Lire Esdras (6, 7-8.12b.14-20)
J’étais de passage dans un petit village où l’église devait fermer. Je me suis arrêté pour écouter les propos des gens du village qui étaient très peinés de la situation. Chacun y allait de son commentaire : «Comment pourra-t-on prier avec pas d’église?» ou «Encore qu’est-ce que l’évêque a dans la tête de nous faire un pareil coup, où est-ce qu’il pense qu’on va prier ? » Un des plus anciens répondit : «C’est bien simple, c’est comme si le bon Dieu nous avait abandonnés. »

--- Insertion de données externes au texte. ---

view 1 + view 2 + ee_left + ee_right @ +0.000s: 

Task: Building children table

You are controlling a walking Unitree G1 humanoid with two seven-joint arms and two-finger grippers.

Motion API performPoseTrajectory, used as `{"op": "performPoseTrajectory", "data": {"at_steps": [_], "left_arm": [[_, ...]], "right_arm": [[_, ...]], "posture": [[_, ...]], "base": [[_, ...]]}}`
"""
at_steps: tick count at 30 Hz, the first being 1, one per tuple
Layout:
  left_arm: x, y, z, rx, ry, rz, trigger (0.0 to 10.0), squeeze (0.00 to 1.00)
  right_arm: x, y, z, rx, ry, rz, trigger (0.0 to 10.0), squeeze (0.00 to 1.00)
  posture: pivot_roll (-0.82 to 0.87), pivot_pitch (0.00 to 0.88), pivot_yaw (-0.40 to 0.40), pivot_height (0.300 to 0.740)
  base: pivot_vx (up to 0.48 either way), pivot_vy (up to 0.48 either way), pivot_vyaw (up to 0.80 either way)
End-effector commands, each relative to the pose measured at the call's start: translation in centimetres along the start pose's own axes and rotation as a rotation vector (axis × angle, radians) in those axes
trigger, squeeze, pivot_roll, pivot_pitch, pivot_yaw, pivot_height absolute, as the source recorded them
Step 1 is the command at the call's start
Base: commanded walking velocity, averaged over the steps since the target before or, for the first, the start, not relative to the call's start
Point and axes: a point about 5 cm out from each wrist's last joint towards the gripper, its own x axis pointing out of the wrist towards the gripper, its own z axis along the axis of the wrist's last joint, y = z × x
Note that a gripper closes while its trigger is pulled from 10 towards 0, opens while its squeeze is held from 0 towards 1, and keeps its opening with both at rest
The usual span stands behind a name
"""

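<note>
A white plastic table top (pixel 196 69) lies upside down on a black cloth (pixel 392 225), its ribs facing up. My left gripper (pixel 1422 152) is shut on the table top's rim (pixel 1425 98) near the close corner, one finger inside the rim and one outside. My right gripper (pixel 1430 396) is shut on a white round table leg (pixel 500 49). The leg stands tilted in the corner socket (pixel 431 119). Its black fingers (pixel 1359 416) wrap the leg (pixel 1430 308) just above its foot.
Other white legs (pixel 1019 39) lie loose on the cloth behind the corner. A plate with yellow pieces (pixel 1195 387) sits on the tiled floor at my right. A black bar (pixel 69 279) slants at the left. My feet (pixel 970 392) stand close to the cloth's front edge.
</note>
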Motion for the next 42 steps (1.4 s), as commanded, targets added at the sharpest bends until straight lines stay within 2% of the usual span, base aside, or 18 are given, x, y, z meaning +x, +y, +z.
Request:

Il est évident que la perte d’un lieu de culte est toujours un deuil, mais il est aussi évident que tous ces gens n’étaient pas conscients que Dieu, le Christ n’est pas confiné à une bâtisse. Pour beaucoup de chrétiens cette mentalité persiste encore comme au temps de l’Ancien Testament où il n’était possible de rencontrer Dieu que dans le temple de Jérusalem. Notre Temple c’est le Christ, nous n’avons pas besoin d’une bâtisse pour cela. Nous sommes l’Église et la bâtisse n’est qu’un lieu de rassemblement, utile, oui mais pas obligatoire. Les premiers chrétiens n’avaient pas de Temple. En Acadie après la déportation, nos ancêtres n’avaient pas d’église, pourtant ils se rassemblaient pour prier sans prêtres ni église.
Soyons conscients que notre rencontre avec Dieu n’est pas conditionnée à un lieu physique.